What to produce → Could you print exactly the lines of the listing below, starting at the line that has "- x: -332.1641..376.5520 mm" and ending at the line that has "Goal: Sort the", and only those lines?

Provided information →
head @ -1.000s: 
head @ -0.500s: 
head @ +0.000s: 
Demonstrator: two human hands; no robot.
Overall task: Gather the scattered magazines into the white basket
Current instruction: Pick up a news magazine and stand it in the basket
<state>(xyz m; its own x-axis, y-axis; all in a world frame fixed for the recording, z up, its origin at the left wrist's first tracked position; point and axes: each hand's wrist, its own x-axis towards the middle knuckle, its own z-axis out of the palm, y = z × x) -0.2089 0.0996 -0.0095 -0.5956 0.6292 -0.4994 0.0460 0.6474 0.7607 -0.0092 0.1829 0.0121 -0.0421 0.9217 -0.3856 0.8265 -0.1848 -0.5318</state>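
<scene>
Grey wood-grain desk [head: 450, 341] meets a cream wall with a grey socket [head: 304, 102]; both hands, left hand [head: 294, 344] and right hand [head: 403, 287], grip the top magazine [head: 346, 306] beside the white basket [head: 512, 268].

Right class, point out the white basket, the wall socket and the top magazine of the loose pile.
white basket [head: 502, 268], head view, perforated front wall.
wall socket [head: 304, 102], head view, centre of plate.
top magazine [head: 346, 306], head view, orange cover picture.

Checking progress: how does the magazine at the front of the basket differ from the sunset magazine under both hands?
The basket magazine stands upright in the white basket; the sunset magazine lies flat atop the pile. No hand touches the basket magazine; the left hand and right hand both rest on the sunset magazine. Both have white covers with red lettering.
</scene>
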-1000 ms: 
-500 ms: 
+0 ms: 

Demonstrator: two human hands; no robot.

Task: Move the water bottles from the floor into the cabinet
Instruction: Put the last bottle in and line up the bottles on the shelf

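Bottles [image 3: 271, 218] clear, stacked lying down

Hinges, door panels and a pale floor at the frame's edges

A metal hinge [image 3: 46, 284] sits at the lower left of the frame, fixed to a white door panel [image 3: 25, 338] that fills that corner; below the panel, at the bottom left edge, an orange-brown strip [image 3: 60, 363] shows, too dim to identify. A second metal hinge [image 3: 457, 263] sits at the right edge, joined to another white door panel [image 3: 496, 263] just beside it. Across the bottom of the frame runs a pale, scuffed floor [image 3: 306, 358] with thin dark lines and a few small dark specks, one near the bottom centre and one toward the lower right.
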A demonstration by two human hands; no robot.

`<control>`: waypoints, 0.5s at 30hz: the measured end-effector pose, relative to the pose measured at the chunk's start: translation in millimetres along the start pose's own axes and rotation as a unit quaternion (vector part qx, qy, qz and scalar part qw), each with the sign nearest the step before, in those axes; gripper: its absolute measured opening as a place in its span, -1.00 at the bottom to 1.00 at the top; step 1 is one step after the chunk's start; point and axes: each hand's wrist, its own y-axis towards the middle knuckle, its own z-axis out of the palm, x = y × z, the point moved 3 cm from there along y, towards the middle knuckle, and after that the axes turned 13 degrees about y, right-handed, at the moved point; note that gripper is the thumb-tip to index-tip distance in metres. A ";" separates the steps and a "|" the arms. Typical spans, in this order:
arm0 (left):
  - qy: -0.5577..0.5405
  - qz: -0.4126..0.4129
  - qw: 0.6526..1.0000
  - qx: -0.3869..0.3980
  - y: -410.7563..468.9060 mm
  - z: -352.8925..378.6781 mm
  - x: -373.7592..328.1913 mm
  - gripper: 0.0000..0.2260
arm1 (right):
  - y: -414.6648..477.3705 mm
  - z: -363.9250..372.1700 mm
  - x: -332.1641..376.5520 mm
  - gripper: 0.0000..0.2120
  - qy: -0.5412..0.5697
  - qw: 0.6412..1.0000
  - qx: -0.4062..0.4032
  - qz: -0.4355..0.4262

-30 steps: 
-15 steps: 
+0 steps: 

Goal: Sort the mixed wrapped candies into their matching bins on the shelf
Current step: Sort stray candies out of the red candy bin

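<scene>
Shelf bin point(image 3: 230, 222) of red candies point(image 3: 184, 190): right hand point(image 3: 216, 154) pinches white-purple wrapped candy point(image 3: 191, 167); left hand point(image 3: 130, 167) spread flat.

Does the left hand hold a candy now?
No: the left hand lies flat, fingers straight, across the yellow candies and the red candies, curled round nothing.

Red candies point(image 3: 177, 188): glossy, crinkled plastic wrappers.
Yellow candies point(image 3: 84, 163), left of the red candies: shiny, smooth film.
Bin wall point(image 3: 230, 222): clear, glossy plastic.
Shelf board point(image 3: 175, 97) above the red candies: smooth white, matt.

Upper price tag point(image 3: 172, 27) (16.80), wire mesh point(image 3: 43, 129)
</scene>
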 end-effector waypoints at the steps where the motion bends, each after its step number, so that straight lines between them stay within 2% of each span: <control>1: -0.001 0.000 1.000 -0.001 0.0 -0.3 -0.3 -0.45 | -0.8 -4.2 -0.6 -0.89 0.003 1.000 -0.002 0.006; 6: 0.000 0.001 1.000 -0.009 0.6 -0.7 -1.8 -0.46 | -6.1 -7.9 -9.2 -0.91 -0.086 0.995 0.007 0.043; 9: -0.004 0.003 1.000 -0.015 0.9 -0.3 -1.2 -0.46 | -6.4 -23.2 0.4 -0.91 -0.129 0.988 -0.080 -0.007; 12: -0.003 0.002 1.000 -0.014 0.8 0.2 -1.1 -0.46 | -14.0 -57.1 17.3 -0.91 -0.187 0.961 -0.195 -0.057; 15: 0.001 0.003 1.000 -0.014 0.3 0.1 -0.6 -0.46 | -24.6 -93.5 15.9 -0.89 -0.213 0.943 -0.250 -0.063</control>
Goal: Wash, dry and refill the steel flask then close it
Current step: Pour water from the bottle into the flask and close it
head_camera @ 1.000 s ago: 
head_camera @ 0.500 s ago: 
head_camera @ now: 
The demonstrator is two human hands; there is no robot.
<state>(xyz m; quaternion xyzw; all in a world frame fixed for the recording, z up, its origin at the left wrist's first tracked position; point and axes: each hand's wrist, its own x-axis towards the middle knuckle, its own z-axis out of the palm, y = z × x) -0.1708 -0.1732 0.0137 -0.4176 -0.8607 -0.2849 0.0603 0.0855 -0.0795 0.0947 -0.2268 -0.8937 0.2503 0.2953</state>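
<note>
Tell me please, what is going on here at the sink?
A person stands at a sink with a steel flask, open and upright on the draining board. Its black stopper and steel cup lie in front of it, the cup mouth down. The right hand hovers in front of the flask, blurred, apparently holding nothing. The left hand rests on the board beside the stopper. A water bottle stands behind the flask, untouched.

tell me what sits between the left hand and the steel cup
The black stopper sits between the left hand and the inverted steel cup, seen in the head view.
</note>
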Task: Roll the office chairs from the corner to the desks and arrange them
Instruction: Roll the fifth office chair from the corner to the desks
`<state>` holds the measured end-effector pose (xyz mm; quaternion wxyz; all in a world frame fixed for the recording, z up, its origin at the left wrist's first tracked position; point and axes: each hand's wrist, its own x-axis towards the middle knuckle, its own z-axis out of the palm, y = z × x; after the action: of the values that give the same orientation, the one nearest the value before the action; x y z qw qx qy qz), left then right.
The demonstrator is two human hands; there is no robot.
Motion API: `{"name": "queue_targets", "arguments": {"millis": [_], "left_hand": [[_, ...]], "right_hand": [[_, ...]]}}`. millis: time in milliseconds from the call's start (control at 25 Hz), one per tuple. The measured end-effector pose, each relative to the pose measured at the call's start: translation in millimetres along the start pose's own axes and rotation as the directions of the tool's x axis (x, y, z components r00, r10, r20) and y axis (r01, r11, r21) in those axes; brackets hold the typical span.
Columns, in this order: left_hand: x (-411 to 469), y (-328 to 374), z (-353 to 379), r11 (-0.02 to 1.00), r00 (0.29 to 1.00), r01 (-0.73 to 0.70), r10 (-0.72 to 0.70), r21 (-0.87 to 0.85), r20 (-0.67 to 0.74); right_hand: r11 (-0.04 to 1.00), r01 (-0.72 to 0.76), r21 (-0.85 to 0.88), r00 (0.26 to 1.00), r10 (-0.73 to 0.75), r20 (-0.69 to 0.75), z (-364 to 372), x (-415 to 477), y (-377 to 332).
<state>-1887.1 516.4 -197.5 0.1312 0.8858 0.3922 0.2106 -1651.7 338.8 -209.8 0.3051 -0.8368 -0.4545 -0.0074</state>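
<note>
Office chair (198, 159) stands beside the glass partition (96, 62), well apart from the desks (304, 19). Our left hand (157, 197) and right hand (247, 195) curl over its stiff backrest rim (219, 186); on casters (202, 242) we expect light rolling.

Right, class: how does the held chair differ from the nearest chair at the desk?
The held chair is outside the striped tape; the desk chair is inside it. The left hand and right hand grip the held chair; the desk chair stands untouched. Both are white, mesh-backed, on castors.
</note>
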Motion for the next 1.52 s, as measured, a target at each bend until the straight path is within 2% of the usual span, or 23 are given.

Solution →
  - x: -332.1641..376.5520 mm
  - gripper: 0.0000..0.2120
  - qy: -0.5412..0.5697
  - qw: 0.6412..1.0000
  - qx: -0.4062..0.4032
  - qz: -0.4355..0.4262

-30 steps: 
-15 steps: 
+0 steps: 

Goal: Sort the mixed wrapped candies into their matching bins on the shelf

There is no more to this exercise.